Memorization or Reasoning? Exploring the Idiom Understanding of LLMs
This work addresses the challenge of idiom understanding in LLMs for natural language processing applications, but it is incremental as it builds on existing research with a new dataset and analysis.
The study tackled the problem of understanding how large language models (LLMs) process idioms by introducing MIDAS, a large-scale multilingual dataset, and found that LLMs use a hybrid approach combining memorization and reasoning, particularly for compositional idioms.
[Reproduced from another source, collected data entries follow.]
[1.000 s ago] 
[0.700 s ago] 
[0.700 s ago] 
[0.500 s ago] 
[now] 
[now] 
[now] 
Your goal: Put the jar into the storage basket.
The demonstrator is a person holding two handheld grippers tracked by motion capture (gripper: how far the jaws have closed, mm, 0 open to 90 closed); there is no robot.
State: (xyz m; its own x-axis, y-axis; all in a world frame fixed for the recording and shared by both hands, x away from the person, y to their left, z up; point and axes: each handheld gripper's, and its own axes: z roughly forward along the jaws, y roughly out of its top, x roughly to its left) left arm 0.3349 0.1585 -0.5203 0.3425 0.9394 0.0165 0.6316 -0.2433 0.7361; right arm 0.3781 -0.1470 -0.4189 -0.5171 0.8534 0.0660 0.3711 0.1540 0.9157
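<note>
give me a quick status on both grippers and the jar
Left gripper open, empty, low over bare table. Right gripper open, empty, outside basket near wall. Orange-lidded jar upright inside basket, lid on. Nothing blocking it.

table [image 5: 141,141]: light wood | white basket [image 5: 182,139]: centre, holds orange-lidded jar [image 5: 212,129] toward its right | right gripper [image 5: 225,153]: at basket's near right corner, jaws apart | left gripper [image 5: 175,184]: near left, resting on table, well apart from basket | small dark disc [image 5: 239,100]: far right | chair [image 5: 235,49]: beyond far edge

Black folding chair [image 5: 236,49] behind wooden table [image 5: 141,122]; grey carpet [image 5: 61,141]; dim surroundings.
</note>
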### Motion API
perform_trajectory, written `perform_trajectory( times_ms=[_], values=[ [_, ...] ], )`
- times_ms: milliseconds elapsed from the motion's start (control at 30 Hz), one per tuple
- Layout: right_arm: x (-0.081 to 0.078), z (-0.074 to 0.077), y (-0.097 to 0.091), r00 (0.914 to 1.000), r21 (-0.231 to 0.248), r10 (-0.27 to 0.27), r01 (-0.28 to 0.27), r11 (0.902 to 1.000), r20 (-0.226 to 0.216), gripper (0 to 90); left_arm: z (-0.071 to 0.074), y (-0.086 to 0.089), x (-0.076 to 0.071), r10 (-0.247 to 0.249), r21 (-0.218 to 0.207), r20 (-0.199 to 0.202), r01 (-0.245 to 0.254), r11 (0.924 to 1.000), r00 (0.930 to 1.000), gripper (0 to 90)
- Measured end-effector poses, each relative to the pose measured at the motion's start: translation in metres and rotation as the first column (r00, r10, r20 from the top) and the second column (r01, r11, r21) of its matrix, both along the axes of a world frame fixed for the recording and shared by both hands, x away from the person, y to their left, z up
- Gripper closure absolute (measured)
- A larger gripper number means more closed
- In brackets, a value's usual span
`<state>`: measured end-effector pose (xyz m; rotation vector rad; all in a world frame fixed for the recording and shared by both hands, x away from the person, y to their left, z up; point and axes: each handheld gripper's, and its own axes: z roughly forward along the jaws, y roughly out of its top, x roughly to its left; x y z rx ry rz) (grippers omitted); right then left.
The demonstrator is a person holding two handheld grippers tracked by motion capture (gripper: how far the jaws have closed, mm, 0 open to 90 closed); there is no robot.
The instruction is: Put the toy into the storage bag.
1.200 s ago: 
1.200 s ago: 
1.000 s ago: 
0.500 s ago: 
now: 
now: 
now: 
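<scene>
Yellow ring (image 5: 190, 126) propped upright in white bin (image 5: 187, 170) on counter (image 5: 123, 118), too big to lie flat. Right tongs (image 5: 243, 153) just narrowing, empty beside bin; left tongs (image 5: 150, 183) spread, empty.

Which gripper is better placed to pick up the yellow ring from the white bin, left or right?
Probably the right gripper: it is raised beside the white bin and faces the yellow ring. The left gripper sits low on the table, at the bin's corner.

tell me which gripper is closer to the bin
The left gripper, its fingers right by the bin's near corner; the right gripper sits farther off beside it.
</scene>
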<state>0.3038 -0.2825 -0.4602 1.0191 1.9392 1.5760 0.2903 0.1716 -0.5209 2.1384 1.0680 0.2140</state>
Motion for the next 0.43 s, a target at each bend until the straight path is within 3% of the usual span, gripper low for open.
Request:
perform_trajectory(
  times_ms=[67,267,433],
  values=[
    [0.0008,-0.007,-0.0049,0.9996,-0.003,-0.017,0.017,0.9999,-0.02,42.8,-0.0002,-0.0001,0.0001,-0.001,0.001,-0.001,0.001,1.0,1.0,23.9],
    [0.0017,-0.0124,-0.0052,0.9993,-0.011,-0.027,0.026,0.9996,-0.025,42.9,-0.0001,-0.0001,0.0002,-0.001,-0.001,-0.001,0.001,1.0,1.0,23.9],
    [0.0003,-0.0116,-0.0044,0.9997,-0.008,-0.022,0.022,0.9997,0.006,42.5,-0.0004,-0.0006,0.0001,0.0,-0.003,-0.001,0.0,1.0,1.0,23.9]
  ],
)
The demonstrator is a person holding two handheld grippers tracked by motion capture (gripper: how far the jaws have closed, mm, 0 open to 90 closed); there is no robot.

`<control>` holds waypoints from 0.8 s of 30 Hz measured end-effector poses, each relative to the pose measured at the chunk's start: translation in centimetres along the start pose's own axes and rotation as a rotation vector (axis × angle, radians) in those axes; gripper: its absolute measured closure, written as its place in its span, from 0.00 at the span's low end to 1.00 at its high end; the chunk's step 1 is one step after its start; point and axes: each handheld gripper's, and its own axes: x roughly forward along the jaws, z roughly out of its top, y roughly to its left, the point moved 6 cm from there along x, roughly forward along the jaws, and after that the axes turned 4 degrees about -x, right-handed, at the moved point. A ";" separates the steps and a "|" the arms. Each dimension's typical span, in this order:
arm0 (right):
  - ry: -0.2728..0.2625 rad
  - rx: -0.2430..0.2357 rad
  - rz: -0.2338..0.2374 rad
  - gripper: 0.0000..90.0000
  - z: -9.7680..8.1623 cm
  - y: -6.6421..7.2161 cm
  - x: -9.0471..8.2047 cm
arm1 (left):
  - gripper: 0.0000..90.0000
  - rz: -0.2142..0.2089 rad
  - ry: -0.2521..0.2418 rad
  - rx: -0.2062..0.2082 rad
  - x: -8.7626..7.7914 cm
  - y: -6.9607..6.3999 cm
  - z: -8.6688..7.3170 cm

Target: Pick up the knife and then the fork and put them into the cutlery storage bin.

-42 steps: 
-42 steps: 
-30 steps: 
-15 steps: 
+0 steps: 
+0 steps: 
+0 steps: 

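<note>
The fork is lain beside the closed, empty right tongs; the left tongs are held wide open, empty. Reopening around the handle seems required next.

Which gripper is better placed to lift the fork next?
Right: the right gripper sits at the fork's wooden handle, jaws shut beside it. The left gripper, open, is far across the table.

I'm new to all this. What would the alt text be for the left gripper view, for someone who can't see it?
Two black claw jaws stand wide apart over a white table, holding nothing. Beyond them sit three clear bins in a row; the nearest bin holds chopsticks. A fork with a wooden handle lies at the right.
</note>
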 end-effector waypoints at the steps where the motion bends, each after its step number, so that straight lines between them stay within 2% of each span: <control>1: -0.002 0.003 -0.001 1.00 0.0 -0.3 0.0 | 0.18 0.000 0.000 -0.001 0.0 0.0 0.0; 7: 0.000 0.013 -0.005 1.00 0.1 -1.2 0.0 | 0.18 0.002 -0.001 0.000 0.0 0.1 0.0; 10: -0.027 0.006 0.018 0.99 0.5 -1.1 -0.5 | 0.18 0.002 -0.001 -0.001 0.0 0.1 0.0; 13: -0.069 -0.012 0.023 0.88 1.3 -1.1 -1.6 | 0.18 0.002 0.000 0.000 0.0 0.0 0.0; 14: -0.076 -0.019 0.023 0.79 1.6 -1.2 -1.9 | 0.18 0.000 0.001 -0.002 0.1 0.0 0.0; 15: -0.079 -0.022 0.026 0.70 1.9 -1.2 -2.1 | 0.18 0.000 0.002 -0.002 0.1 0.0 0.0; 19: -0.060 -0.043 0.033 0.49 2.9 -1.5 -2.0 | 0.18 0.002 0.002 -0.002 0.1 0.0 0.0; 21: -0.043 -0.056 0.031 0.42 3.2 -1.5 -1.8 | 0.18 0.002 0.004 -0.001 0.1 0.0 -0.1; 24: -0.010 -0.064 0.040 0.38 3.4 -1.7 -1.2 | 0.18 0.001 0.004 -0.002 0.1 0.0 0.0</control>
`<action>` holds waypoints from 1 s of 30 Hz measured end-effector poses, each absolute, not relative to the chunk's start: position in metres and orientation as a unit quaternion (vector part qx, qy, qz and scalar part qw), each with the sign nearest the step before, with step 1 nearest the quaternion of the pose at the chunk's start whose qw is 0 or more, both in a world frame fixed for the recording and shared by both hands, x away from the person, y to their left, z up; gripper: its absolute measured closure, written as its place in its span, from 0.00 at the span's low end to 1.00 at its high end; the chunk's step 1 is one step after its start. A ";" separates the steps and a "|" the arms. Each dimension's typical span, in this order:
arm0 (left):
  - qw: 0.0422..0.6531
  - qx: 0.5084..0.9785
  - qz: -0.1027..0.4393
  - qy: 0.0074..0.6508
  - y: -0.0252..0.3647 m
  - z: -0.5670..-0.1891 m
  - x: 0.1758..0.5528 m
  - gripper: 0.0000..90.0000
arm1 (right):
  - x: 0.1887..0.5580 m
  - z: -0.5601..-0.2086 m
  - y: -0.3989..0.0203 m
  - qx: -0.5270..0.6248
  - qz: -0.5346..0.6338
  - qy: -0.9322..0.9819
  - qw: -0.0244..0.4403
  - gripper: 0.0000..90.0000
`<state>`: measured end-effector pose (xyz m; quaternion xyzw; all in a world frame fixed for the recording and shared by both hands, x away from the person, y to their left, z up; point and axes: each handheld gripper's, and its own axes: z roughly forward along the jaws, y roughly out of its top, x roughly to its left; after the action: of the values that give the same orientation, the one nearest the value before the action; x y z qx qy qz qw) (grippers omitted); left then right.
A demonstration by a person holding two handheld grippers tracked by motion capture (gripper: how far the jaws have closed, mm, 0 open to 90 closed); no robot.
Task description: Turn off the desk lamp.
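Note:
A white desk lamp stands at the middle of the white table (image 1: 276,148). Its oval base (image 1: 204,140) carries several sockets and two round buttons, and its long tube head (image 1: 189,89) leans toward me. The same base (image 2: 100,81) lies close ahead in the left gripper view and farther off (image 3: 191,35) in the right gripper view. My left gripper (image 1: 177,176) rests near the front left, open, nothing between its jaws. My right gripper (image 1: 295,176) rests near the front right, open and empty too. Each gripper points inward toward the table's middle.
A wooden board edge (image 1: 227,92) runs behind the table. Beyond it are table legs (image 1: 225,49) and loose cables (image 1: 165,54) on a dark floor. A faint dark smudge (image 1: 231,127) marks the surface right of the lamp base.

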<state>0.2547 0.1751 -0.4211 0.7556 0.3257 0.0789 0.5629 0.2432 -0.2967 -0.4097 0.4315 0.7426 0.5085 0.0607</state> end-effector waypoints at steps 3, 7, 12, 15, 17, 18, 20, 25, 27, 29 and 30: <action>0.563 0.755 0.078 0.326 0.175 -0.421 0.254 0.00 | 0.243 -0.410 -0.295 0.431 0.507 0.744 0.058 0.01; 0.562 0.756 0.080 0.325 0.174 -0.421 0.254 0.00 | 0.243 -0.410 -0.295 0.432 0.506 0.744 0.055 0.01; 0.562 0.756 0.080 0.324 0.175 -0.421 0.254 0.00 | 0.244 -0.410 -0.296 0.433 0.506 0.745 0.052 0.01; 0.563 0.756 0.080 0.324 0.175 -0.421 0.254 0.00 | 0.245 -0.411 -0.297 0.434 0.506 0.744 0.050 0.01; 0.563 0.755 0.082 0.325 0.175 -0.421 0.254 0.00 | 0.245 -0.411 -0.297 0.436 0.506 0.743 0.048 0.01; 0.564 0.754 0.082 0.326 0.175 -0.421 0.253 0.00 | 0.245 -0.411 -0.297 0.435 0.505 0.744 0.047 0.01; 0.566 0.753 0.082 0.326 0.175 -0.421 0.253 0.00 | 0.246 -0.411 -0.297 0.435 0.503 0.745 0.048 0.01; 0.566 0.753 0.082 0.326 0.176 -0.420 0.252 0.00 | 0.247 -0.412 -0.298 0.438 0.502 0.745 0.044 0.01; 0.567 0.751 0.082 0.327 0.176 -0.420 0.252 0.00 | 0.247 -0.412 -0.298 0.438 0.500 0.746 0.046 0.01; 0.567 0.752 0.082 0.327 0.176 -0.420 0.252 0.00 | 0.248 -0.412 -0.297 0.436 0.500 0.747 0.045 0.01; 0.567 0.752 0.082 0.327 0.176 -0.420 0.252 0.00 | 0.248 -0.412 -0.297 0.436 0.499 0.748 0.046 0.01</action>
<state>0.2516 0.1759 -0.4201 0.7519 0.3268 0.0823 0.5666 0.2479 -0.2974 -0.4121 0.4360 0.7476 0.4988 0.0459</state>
Idioms have long posed a challenge due to their unique linguistic properties, which set them apart from other common expressions. While recent studies have leveraged large language models (LLMs) to handle idioms across various tasks, e.g., idiom-containing sentence generation and idiomatic machine translation, little is known about the underlying mechanisms of idiom processing in LLMs, particularly in multilingual settings. To this end, we introduce MIDAS, a new large-scale dataset of idioms in six languages, each paired with its corresponding meaning. Leveraging this resource, we conduct a comprehensive evaluation of LLMs' idiom processing ability, identifying key factors that influence their performance. Our findings suggest that LLMs rely not only on memorization, but also adopt a hybrid approach that integrates contextual cues and reasoning, especially when processing compositional idioms. This implies that idiom understanding in LLMs emerges from an interplay between internal knowledge retrieval and reasoning-based inference.